Malware developers are taking advantage of the fact that the Android platform allows users to install applications from anywhere, even though it is recommended that users stick with the official app store. Even if they can, users should refrain from downloading apps, wallpapers and games from unofficial and questionable sources.
The report highlighted the malicious applications that were discovered on Google’s Android Market in the beginning of March as “the largest single attack against Android cell phones.” The malicious applications on Android Market were downloaded over 50,000 times over just four days. The apps installed a Trojan which stole personal data and downloaded and installed other apps. Even though the users were hit despite using the official store, it was quickly remediated as Google removed the malicious apps and several days later remotely uninstalled them from user devices.
A mobile of Zeus Trojan also made the rounds this quarter, which was designed to bypass the double authentication system implemented by many banks and financial institutions. Users were prompted by the Trojan to enter a phone number to which the “security certificate” should be sent to.

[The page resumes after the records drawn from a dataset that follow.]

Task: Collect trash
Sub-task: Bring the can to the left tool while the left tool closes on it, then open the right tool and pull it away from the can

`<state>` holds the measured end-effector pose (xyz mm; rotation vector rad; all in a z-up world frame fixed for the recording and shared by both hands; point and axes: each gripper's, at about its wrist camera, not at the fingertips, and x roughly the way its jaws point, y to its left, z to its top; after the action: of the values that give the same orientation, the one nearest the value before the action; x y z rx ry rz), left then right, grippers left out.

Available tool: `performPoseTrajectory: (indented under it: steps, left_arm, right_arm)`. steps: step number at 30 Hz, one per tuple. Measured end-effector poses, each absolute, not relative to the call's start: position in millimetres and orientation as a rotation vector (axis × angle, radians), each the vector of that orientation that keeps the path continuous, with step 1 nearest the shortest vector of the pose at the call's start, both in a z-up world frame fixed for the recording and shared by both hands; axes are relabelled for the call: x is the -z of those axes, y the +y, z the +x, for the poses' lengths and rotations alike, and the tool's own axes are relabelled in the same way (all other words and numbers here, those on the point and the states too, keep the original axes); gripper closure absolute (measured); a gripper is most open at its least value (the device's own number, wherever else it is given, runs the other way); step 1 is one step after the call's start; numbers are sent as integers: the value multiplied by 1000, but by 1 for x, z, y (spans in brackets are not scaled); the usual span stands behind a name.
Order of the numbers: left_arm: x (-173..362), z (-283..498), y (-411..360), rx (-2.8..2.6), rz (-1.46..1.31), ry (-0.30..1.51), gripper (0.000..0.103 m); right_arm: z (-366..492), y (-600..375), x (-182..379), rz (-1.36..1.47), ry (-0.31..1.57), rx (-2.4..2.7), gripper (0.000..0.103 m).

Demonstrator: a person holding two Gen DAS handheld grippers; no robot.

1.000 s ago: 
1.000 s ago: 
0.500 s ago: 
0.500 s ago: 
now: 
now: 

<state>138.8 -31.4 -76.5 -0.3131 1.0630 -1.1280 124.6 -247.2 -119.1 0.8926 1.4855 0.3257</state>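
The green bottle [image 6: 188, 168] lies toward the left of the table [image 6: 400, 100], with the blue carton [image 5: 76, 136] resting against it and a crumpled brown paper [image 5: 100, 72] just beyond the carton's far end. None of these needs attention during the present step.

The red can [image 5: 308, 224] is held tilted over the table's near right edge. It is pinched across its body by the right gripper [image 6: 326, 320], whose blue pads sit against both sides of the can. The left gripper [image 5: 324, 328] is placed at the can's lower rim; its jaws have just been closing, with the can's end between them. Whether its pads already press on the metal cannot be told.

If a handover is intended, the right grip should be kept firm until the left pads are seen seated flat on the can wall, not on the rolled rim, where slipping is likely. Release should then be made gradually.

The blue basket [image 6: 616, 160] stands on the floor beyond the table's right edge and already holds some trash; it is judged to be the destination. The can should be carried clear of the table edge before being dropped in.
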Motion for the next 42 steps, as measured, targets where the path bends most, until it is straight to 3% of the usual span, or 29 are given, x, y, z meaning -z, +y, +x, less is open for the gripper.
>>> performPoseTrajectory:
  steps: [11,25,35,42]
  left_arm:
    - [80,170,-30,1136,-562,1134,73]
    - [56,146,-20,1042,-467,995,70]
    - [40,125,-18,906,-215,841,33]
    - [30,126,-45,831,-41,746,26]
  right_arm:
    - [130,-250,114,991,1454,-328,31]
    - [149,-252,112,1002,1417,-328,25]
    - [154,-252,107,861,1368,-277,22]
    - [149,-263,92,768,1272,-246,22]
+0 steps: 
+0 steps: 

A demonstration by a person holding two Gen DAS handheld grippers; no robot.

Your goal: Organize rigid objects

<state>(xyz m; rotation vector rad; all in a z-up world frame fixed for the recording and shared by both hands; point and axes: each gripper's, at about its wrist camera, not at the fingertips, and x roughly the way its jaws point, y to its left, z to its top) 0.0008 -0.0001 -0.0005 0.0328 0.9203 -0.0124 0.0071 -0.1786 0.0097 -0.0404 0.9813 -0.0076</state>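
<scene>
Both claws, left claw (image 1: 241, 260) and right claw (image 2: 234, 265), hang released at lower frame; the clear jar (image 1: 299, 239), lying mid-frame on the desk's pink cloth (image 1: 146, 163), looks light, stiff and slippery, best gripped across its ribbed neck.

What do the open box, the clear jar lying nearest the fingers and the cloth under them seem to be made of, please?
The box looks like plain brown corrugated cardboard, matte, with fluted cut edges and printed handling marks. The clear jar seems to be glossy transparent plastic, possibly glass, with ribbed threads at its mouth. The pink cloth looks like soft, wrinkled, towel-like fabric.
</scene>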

When users downloaded the certificate, it had the capability to intercept all SMS messages sent to the phone, such as password codes and security hints used to secure bank accounts.
The increase in smartphone malware could be driven by the fact that smartphones exceeded PC sales in fourth quarter of 2010, the researchers speculated.
The surge in malware activity in the first three months of 2011 was driven mainly by new threats in circulation, PandaLabs researchers found. Cyber-attackers created 26 percent more new threats in this quarter than they did during the first quarter of 2010, and 16 percent more than the fourth quarter of 2010. The laboratory received an average of 73,190 new samples of malware everyday, of which 70 percent were Trojans.
Another major trend, cyber-activism, was driven by the political events that rocked parts of the Middle East and North Africa in January and February. Governments, including Egypt and Libya, imposed curfews and shutdowns to restrict people’s access to the Internet. Several people have also been arrested in Europe for taking part in distributed-denial-of-service attacks as part of the Anonymous hacktivist group in support of the whistle-blowing site Anonymous.
The group was behind attacks on non-Wikileaks targets, such as Egypt and other North African countries.
Scammers took advantage of the unrest to send out spam that was tailored to feed into people’s interest in getting news from that part of the world.